Exercise brief: From the listing below, count the lines where the string "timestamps" occurs. Give the number, with no other words.

START Provided material

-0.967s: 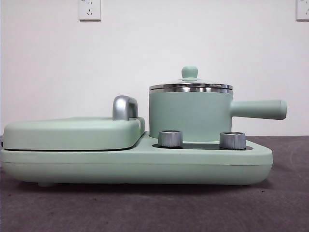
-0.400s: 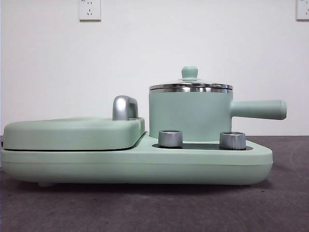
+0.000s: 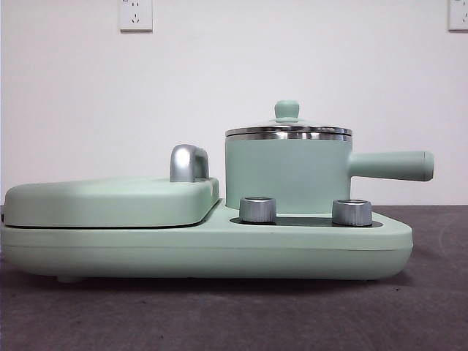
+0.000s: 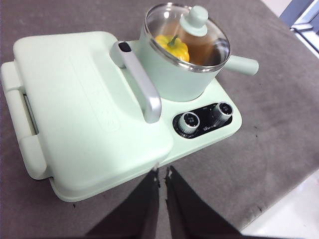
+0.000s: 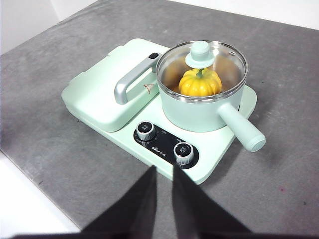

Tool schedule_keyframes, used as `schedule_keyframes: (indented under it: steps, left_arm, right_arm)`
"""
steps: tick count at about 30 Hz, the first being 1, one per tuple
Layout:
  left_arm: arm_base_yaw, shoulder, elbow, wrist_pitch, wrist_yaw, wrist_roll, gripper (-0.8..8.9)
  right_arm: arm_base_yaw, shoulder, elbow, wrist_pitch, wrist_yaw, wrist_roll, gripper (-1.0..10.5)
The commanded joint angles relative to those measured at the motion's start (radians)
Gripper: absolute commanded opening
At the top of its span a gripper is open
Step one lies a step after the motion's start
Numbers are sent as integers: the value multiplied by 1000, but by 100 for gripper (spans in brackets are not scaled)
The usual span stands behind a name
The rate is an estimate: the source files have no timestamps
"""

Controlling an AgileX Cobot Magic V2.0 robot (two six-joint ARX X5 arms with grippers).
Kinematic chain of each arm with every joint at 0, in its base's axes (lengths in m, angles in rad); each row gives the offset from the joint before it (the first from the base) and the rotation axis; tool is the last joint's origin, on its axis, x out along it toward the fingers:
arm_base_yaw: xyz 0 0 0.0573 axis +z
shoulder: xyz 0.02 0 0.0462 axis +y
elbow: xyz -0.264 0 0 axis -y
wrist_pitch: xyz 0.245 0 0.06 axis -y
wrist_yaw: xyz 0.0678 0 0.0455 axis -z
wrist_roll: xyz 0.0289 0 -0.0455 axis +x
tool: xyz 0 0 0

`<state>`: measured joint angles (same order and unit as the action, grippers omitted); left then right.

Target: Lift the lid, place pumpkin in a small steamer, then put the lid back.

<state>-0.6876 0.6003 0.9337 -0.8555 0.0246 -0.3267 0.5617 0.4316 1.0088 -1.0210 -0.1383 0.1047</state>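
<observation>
The small steamer [image 3: 287, 175] stands on the right side of the mint-green cooker base [image 3: 219, 248], its long handle [image 3: 391, 165] pointing right. The glass lid [image 3: 289, 131] sits flat on the steamer's rim, with its knob on top. Through the glass the pumpkin [image 5: 200, 83] shows inside the pot [image 4: 179, 74], also seen as the pumpkin [image 4: 173, 46]. My left gripper [image 4: 162, 172] hovers high above the cooker's front edge, shut and empty. My right gripper [image 5: 163, 172] hangs high in front of the dials, shut and empty. Neither arm shows in the front view.
The flat griddle cover [image 3: 110, 199] with its steel handle [image 3: 188, 162] fills the cooker's left half. Two steel dials [image 3: 258, 209] [image 3: 352, 212] sit at the front below the pot. The dark grey table [image 5: 60, 99] ends at an edge near both grippers.
</observation>
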Motion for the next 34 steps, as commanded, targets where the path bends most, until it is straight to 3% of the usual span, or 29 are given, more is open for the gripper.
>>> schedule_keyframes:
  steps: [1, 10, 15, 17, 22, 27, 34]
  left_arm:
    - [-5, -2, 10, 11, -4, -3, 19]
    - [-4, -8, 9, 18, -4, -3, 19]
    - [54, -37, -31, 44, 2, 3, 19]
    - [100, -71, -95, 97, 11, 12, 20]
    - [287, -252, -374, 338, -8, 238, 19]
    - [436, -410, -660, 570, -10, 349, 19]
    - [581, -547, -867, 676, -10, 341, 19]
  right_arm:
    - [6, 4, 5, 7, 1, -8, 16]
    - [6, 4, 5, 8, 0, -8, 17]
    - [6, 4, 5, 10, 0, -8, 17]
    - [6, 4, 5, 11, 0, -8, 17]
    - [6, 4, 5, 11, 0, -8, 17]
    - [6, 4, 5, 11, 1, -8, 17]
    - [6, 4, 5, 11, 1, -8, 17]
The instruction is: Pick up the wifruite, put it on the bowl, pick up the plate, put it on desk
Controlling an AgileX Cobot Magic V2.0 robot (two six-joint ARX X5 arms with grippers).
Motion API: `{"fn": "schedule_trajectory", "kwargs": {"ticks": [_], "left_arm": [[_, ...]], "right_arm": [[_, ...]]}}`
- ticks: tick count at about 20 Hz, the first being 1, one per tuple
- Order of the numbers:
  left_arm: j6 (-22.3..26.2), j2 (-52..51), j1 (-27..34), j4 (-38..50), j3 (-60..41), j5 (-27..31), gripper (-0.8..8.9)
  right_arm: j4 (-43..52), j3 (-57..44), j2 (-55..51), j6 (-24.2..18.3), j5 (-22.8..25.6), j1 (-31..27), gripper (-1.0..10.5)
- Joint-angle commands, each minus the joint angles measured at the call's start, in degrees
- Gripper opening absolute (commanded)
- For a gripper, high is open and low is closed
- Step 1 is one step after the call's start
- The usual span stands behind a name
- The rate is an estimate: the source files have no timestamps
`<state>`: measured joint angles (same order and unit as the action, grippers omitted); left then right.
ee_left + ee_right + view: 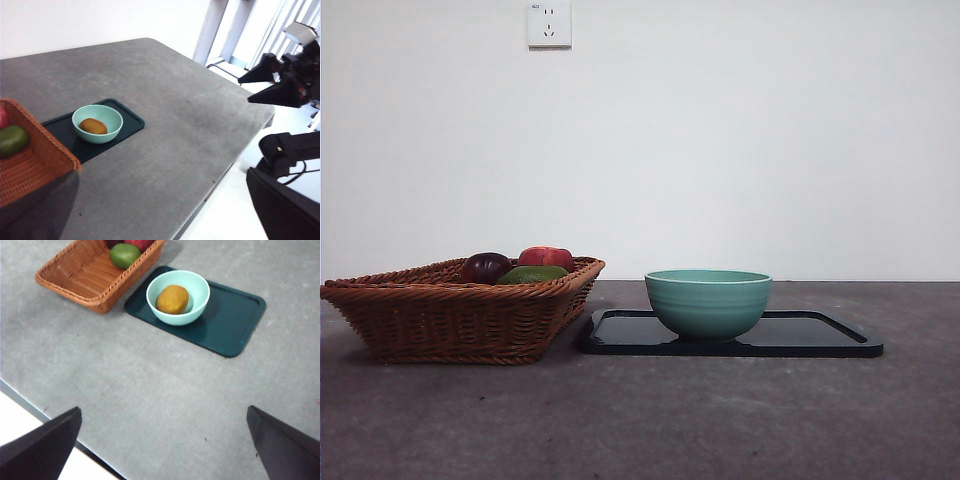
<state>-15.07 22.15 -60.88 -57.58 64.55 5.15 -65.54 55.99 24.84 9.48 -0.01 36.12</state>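
The brownish-orange wifruite (172,299) lies inside the mint-green bowl (197,287). The bowl stands on one end of a dark rectangular plate (230,320) that lies flat on the grey desk (150,390). In the front view the bowl (708,300) hides the fruit, and the plate (820,335) shows as a thin black slab. My right gripper (164,410) hangs open, high over the desk's near edge and well back from the bowl. My left gripper (162,175) is open too, raised beside the basket, far from the wifruite (93,126). Neither gripper holds anything.
A wicker basket (450,310) stands close to the plate's left end. It holds a dark purple fruit (485,266), a red fruit (546,257) and a green fruit (532,273). A wall socket (549,24) sits on the white back wall.
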Motion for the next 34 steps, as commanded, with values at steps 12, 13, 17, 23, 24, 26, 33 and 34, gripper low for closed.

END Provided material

Task result: 2